ADDING PRIMARY SOURCES TO JSTOR
JSTOR is adding primary sources to the archive, widening the scope of content available to support research and teaching and providing additional building blocks for new scholarship. We aim to help the community save on system-wide costs by providing a common platform to disseminate and preserve a wide array of digitized materials and to enhance the value of digital collections by placing them in a broader intellectual context for discovery and use.
More images from the Contemporary Art (Larry Qualls Archive) available in ARTstor
More than 13,600 additional images from Larry Qualls’ archive of contemporary art are now available in the ARTstor Digital Library. ARTstor is digitizing more than 100,000 images from Qualls’ archive, documenting three decades of contemporary art exhibitions at galleries and other exhibition spaces throughout New York City and elsewhere.
Additional images from the Art, Archaeology, and Architecture (Erich Lessing Culture and Fine Arts Archives)
An additional 2,125 images are now available in ARTstor from the Erich Lessing Culture and Fine Arts Archive.
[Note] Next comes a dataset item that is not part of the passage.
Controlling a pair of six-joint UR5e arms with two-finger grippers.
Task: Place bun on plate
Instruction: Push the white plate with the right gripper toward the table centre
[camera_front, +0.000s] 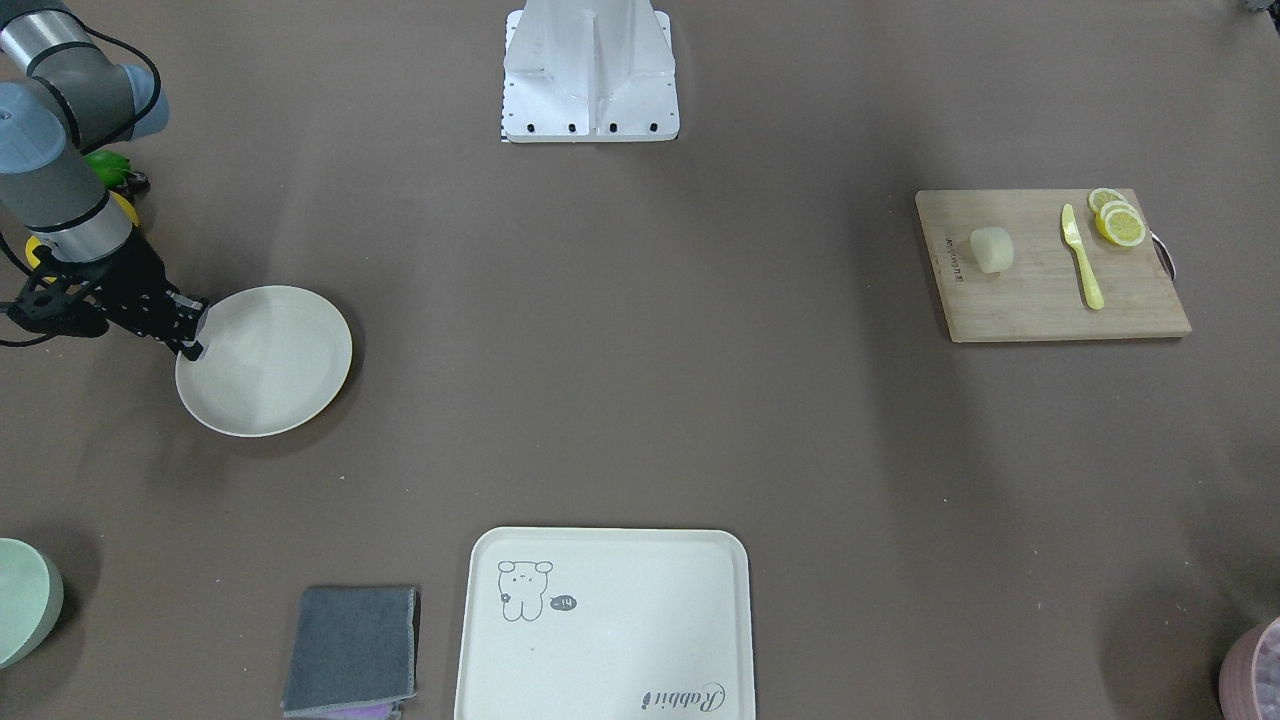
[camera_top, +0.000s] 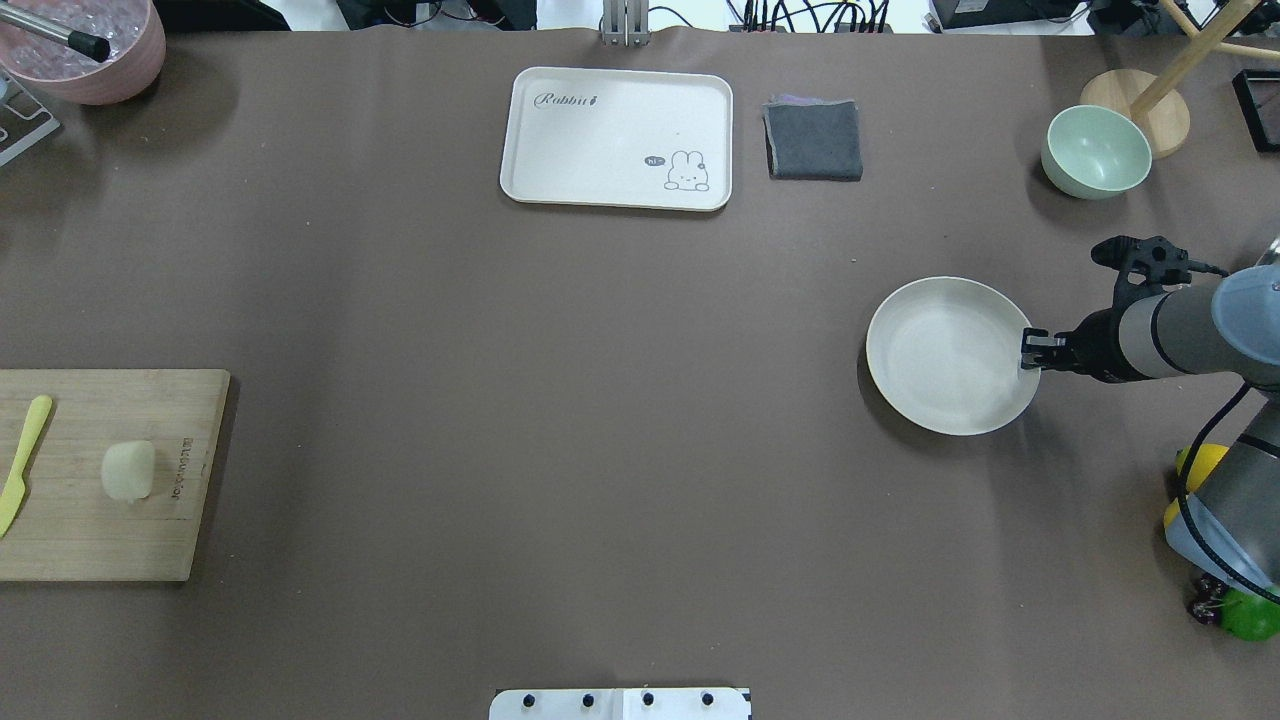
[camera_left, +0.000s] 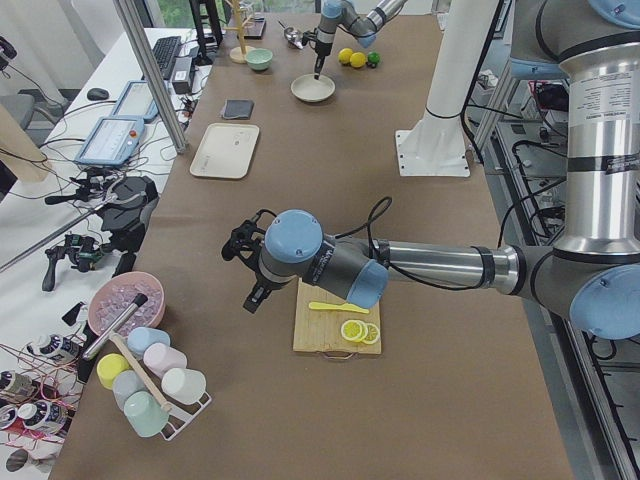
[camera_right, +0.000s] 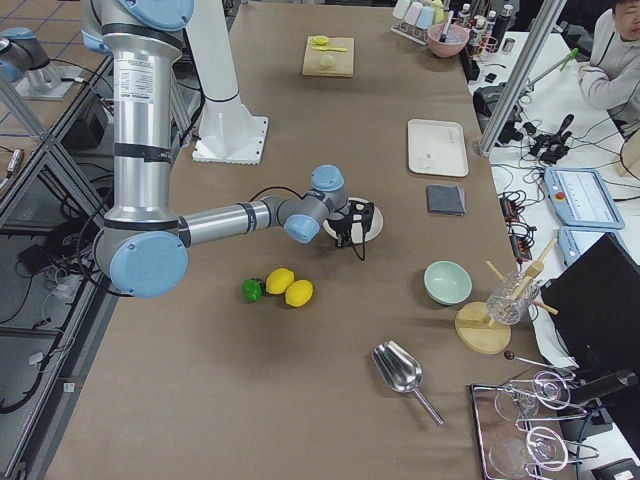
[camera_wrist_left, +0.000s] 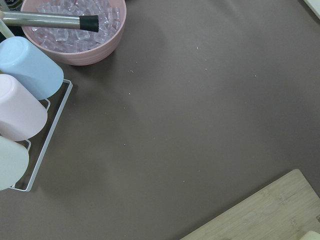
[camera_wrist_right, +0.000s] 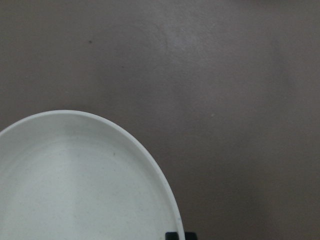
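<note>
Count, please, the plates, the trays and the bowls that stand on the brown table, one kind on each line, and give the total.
Plates: 1, the round cream-white plate
Trays: 1, the rectangular cream tray with an animal drawing
Bowls: 2, the pale green round bowl and the pink round bowl holding ice
Total: 4

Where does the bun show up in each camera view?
Front-facing: bun upper right, on the cutting board.
Overhead: left edge, mid-height.
Exterior left: hidden behind the left arm.
Exterior right: top centre, tiny.
Left wrist: perhaps the pale sliver, bottom right corner.
Right wrist: not in view.
Shared landmark: the cutting board.
</note>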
This latest release focuses on Ancient Near Eastern, Egyptian, Greek, and Roman art, as well as Early Christian and Byzantine art.
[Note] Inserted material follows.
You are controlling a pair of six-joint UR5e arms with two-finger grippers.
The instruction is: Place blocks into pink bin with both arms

More images from the Art, Archaeology, and Architecture (Canyonlights World Art Image Bank) collection
Approximately 1,850 images from Canyonlights World Art Image Bank are now available to ARTstor users. These images focus on Classical architecture and archeological sites in Greece, Italy, and Turkey.
Java-based structure searching is now available in the CRC Handbook of Chemistry and Physics. In addition, the following new tables have been added:
- Energy Content of Fuels
- Global Warming Potential of Greenhouse Gases
- Weather-Related Scales
- Index of Refraction of Gases
- Molecular Internal Rotation
- Atomic Radii of Elements
- Composition and Properties of Various Natural Oils and Fats
- Melting Curve of Mercury
- Properties of Gas Clathrate Hydrates
- Enthalpy of Hydration of Gases
- Properties of Graphite and Nanotubes
LION has added 5 new full-text titles: The Comparatist, New Coin, Shakespeare in Southern Africa, Theory & Event and William Carlos Williams Review. 15 new or revised biographies, including biographies for Kingsley Amis, Ted Kooser, Louis MacNeice, Alberto Rios, Theodore Roethke, Anne Stevenson, James Tate and Dean Young have also been added.
Proquest and Gale have made an arrangement whereby users searching EEBO can now specify on the search screen that ECCO records also be returned. This feature has been in place for a number of months now, but although EEBO would successfully return results from ECCO, linking through to the full-image within ECCO would fail. Today Gale implemented a fix for us that has solved that problem.